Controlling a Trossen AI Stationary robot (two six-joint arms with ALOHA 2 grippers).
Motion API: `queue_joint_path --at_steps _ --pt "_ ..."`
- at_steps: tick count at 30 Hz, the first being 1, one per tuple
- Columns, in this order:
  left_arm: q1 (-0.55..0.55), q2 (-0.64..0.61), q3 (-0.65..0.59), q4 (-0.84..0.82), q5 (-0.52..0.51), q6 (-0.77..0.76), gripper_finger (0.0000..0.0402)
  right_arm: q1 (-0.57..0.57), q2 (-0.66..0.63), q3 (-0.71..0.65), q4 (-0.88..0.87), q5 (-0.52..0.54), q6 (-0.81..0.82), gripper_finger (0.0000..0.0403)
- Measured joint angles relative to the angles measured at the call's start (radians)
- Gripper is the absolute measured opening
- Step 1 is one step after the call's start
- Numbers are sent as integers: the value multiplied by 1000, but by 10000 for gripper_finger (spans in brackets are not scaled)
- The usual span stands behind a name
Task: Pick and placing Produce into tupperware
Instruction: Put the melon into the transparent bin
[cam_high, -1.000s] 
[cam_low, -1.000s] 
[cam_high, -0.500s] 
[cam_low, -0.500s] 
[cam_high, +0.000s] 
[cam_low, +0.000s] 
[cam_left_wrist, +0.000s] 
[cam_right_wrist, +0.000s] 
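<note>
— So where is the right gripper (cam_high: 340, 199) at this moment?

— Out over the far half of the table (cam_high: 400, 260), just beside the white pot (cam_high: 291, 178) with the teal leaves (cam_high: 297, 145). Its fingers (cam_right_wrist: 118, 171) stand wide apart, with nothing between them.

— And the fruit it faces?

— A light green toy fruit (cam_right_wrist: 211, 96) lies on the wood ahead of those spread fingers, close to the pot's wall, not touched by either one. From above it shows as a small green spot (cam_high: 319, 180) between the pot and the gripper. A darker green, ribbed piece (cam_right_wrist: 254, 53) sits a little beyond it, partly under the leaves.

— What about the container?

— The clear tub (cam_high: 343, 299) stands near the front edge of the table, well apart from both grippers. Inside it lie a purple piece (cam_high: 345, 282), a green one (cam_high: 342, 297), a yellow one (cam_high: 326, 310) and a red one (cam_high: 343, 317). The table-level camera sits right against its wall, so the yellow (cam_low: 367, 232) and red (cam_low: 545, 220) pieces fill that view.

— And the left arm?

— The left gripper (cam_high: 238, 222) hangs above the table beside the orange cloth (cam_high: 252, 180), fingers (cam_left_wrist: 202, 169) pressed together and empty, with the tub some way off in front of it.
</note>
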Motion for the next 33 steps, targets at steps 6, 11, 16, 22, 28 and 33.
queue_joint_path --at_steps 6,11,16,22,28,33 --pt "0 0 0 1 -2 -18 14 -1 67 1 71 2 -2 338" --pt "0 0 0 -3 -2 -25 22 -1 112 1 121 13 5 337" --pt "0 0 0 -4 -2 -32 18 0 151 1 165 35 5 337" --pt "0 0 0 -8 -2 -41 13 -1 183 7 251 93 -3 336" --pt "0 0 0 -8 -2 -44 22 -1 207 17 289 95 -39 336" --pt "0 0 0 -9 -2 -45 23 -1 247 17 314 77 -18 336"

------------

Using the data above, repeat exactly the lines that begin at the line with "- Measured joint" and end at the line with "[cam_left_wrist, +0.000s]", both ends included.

_Reply to the exercise_
- Measured joint angles relative to the angles measured at the call's start (radians)
- Gripper is the absolute measured opening
- Step 1 is one step after the call's start
- Numbers are sent as integers: the value multiplied by 1000, but by 10000 for gripper_finger (spans in brackets are not scaled)
- The usual span stands behind a name
Task: Pick and placing Produce into tupperware
Instruction: Put the melon into the transparent bin
[cam_high, -1.000s] 
[cam_low, -1.000s] 
[cam_high, -0.500s] 
[cam_low, -0.500s] 
[cam_high, +0.000s] 
[cam_low, +0.000s] 
[cam_left_wrist, +0.000s] 

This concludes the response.